▶ **What you will do**
Go through the entries below from the first line and transcribe each one exactly, ending with the line that contains "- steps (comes".

▶ **Entries shown**
----
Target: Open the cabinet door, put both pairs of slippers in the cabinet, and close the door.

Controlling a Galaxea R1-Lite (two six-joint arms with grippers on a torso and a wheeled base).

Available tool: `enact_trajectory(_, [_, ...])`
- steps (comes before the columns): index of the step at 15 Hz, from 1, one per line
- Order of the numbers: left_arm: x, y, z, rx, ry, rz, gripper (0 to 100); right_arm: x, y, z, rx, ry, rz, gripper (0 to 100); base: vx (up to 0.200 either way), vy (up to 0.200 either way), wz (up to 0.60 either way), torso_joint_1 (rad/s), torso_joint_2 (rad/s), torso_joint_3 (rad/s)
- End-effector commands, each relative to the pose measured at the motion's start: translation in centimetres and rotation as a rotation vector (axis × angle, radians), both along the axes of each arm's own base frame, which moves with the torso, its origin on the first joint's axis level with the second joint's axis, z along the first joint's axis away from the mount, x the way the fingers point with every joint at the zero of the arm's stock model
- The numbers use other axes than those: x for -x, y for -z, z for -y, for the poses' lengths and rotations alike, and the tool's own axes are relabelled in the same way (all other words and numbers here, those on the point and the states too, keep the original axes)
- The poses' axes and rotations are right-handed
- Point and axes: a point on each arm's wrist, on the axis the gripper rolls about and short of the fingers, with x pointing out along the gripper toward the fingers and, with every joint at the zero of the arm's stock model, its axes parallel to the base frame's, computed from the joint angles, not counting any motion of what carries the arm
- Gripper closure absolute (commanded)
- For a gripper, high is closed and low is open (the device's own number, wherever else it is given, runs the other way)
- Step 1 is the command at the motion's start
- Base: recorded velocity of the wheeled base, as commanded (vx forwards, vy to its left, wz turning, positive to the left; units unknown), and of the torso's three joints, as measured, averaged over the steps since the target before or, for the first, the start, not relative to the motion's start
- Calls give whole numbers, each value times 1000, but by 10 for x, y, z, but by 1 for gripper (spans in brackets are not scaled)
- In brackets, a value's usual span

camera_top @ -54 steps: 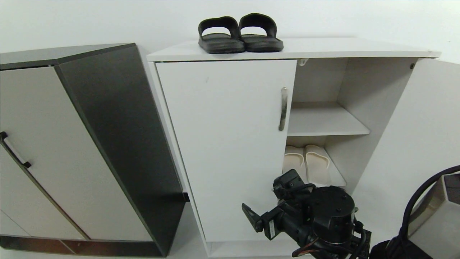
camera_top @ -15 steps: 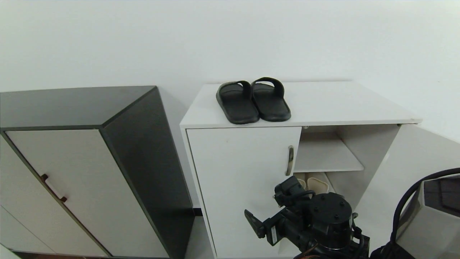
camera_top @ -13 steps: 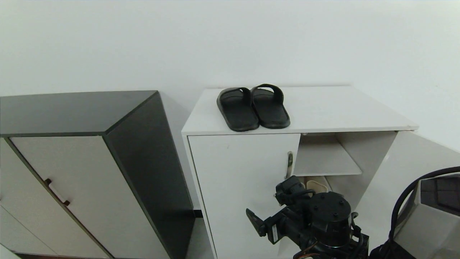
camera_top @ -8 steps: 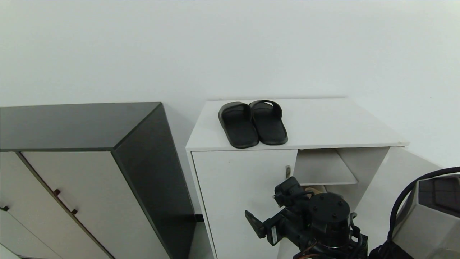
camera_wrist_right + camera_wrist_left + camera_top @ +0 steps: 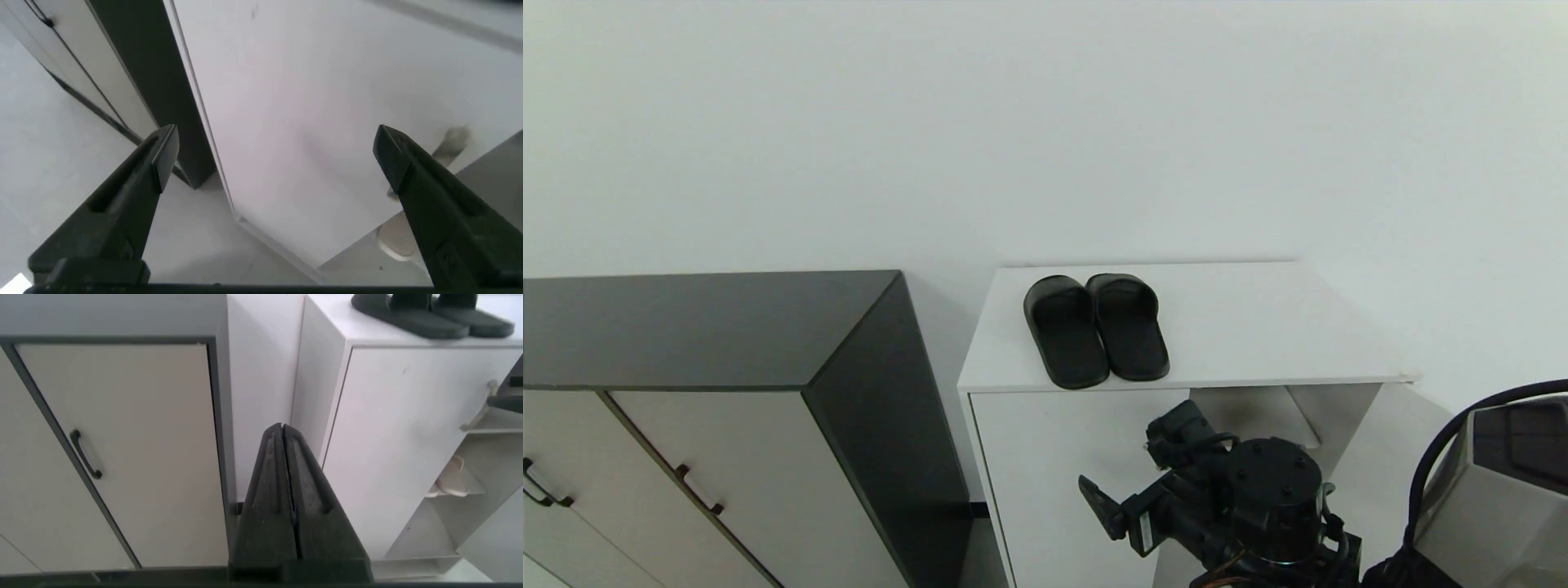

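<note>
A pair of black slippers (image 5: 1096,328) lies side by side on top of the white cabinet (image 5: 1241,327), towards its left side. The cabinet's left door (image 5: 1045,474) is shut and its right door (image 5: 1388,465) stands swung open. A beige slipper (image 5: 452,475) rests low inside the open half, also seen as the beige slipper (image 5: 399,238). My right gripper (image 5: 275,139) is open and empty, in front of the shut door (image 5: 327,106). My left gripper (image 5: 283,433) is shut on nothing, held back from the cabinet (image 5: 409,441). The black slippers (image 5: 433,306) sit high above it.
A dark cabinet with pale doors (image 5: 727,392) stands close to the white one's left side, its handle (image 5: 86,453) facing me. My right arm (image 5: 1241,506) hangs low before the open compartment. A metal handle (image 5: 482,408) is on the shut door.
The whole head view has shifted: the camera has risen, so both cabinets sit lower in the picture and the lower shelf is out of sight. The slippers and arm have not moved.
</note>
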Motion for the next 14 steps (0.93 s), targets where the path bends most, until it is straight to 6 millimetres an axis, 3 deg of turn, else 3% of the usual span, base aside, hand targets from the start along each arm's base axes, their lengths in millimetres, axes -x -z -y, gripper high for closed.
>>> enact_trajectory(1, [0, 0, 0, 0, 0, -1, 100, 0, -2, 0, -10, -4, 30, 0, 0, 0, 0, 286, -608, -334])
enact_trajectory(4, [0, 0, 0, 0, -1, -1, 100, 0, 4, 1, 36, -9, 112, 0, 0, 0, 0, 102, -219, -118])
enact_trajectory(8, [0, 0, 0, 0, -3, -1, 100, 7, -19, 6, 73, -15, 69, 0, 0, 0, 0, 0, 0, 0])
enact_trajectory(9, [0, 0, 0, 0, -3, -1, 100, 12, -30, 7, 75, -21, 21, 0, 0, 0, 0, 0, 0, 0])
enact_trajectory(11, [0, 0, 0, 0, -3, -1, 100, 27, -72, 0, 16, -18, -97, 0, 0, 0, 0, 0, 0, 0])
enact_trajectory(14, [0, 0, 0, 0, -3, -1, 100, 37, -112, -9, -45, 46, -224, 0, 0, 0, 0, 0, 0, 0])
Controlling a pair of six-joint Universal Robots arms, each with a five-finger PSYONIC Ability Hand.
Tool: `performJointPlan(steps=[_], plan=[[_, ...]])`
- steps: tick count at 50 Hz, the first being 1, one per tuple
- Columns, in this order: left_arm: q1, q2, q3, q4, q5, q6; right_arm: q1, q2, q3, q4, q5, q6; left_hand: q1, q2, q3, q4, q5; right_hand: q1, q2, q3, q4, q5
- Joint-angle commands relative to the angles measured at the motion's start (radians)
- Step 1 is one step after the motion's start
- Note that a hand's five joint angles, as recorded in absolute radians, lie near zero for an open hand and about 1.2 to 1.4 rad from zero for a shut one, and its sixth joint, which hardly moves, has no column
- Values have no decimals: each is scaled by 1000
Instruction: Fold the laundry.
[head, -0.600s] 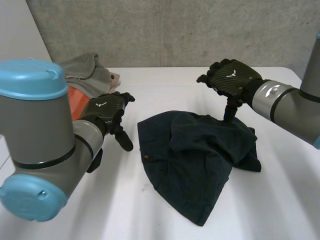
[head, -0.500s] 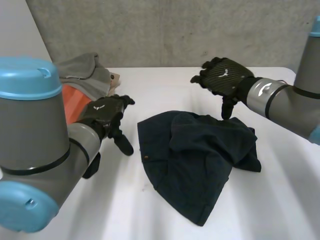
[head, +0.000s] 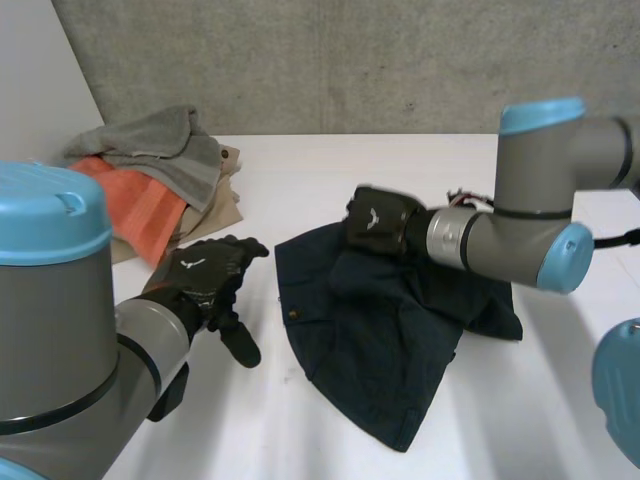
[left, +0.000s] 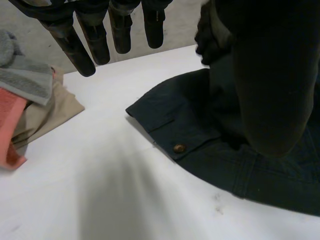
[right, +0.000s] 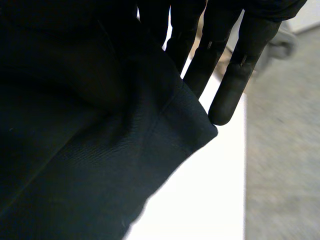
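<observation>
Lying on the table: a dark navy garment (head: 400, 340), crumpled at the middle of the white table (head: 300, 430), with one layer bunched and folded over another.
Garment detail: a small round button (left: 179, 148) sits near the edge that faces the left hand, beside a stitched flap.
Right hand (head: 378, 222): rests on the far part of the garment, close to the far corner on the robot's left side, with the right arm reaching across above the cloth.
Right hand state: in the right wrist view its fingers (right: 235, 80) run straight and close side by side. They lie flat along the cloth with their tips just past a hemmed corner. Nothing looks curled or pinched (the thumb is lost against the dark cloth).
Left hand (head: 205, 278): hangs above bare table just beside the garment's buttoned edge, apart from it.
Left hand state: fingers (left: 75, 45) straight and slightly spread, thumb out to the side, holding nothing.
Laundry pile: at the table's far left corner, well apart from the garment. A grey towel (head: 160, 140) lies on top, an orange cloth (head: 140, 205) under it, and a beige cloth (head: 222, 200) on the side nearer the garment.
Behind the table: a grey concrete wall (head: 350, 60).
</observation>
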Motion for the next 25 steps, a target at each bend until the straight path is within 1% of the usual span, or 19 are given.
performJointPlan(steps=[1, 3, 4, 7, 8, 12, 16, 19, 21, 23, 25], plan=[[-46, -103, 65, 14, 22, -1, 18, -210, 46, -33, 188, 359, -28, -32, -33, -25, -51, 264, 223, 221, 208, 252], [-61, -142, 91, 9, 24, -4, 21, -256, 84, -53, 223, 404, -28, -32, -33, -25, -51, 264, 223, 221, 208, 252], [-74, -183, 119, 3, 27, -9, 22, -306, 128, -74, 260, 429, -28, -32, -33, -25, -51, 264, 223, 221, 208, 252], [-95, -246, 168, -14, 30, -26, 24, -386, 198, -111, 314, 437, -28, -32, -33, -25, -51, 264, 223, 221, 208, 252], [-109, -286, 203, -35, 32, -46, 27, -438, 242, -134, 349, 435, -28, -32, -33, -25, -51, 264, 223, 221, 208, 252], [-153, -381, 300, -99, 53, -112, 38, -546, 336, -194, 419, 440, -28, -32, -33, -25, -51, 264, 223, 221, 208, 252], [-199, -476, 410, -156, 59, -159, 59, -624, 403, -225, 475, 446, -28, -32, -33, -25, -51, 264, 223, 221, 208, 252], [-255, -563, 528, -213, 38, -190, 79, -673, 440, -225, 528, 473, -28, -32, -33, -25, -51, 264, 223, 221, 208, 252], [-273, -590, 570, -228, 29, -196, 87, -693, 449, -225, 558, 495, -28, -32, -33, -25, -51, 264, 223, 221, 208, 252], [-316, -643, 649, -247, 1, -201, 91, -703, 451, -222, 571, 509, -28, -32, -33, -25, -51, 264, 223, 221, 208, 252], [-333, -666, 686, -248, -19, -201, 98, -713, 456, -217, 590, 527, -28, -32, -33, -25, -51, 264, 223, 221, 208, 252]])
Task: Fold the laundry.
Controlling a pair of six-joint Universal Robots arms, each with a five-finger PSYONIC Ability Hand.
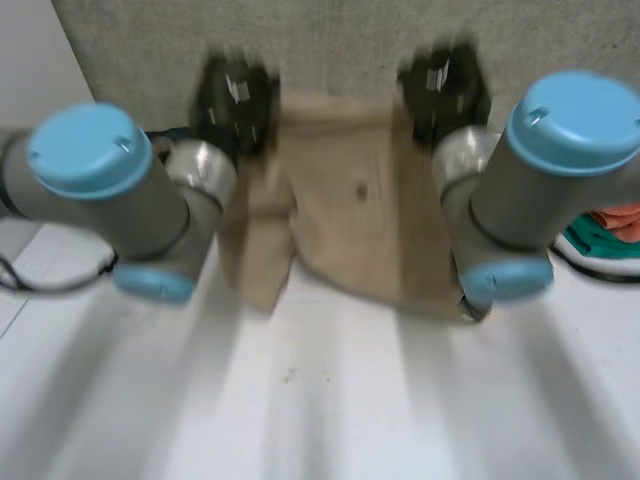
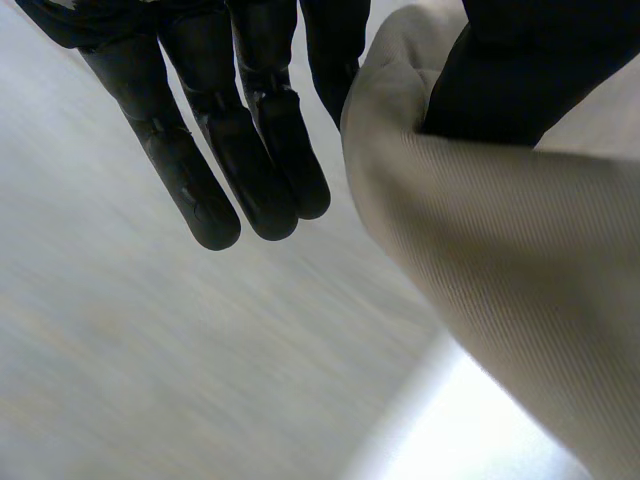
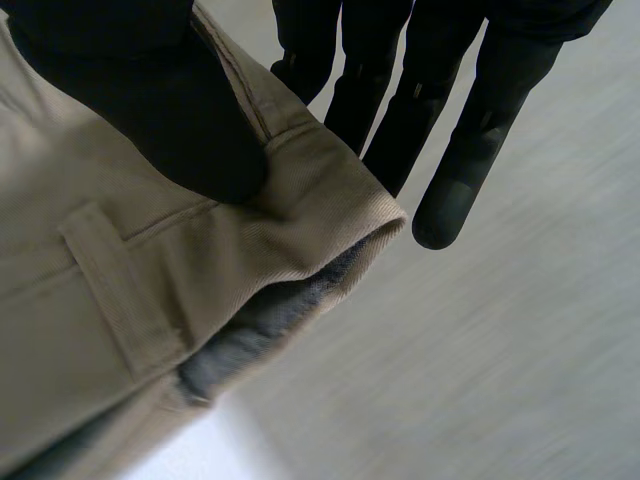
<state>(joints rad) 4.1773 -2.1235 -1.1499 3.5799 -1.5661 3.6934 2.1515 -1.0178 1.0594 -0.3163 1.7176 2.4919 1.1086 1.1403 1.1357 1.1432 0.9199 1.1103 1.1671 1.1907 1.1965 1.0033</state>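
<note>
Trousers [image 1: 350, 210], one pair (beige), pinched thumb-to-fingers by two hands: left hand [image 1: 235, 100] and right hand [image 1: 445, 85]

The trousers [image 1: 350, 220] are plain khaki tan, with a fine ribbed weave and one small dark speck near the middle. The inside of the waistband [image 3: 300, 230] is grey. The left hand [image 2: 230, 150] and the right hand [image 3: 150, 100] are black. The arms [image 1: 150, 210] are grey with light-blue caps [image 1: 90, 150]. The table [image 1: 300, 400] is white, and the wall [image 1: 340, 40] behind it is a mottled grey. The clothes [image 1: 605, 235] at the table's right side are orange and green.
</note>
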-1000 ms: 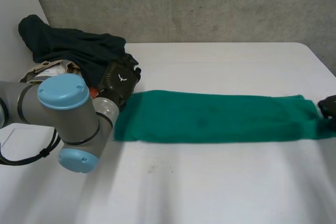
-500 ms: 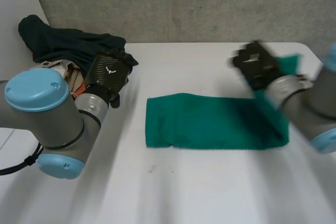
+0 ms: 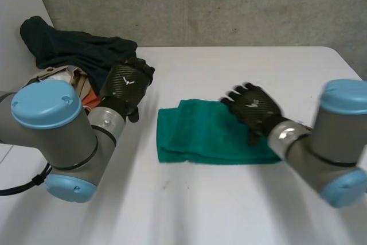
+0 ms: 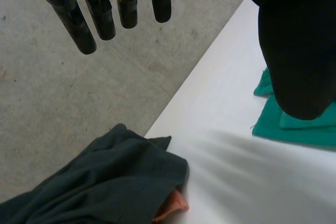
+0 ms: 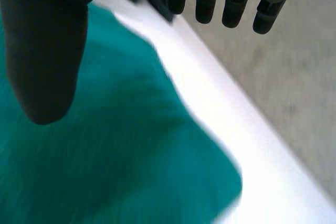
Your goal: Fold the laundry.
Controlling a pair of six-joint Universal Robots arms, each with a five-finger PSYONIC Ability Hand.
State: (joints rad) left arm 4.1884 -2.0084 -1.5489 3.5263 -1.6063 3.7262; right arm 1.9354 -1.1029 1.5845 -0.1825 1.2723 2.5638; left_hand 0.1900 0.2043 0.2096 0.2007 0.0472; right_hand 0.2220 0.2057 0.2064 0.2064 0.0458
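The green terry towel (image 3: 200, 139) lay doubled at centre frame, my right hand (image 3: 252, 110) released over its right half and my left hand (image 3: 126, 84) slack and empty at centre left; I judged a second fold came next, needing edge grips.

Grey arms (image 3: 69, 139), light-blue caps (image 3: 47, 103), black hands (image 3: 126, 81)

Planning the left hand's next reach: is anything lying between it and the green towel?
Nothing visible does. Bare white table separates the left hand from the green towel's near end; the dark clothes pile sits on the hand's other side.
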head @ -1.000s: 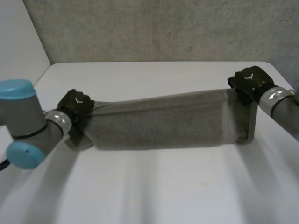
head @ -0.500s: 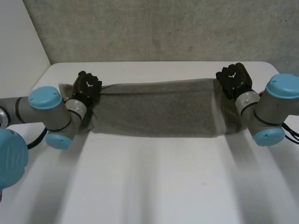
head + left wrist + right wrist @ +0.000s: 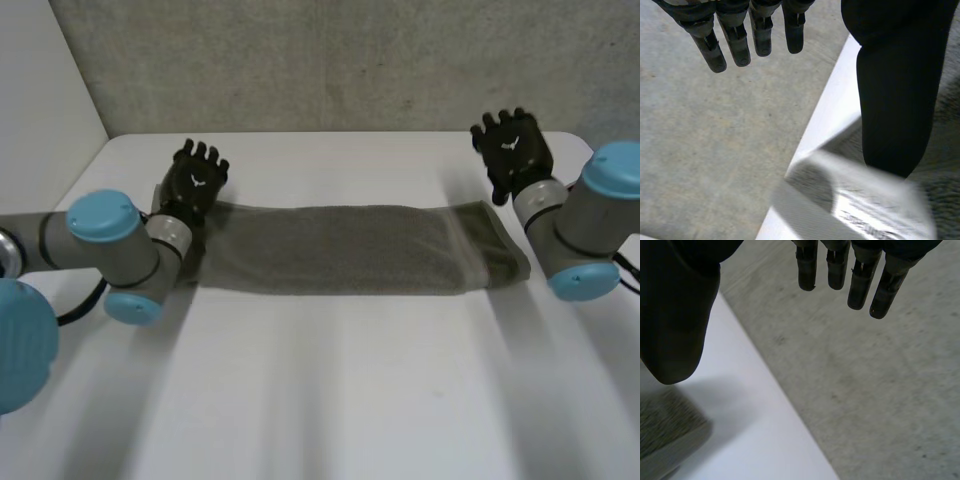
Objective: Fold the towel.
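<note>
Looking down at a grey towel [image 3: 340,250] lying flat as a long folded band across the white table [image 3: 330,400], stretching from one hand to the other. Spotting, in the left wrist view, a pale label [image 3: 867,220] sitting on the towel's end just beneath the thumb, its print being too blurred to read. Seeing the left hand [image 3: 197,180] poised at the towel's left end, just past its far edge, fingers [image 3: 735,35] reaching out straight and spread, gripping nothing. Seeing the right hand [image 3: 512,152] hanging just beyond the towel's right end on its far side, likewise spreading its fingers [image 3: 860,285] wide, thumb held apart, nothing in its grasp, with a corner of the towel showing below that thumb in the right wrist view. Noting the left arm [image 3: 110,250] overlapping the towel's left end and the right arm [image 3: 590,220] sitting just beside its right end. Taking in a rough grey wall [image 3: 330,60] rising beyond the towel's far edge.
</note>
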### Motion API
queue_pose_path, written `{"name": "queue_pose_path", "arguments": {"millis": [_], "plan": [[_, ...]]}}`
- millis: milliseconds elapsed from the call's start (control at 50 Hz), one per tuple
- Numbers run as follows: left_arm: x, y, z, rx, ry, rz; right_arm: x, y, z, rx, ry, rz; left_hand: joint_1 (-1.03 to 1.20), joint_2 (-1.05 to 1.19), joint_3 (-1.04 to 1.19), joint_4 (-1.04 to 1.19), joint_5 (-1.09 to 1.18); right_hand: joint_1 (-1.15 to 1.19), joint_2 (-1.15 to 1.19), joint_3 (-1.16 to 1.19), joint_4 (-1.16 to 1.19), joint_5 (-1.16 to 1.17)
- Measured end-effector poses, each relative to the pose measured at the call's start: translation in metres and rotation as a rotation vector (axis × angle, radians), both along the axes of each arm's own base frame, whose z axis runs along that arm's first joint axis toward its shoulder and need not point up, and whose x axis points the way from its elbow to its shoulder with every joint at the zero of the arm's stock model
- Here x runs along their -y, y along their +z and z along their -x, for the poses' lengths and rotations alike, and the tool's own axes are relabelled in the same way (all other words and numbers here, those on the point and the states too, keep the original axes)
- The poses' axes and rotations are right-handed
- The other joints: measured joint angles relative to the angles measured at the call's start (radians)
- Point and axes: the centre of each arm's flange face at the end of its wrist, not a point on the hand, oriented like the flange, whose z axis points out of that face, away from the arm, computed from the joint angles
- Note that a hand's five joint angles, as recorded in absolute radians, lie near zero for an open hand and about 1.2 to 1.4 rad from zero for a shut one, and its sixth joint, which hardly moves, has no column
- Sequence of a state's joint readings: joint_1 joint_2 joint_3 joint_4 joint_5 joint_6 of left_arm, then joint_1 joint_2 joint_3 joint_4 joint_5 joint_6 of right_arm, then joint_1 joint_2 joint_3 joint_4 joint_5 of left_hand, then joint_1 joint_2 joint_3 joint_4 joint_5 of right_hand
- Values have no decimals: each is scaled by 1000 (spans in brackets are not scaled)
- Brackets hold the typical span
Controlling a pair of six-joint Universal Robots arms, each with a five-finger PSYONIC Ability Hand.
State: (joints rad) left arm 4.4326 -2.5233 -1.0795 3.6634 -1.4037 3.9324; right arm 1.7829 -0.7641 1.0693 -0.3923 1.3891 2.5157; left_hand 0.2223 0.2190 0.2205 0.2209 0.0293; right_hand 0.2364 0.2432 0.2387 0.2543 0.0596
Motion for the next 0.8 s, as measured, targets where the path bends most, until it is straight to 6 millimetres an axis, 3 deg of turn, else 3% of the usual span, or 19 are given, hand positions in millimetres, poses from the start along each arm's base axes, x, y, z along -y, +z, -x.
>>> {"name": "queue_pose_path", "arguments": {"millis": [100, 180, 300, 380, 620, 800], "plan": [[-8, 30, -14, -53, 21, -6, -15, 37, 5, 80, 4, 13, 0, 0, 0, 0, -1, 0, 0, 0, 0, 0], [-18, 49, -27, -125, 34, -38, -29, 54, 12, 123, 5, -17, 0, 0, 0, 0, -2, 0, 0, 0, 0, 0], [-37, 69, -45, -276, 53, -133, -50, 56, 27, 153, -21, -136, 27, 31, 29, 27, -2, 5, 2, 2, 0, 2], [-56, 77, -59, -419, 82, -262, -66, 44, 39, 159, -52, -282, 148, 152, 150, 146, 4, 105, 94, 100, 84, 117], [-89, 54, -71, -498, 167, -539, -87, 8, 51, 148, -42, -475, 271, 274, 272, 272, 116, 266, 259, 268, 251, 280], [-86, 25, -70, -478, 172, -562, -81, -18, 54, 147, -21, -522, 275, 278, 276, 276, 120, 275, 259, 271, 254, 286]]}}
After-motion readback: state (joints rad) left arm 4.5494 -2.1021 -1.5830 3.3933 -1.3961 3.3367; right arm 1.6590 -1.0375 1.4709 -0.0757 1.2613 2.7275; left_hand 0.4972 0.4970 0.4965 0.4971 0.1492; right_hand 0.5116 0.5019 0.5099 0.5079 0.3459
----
▶ **Result of this exercise**
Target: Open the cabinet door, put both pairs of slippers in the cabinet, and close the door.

Controlling a Galaxea R1-Lite (two six-joint arms with grippers on a torso and a wheeled base).

Available tool: `enact_trajectory(_, [_, ...])`
- steps (comes before the columns): index of the step at 15 Hz, from 1, one per line

The work on this exercise is complete.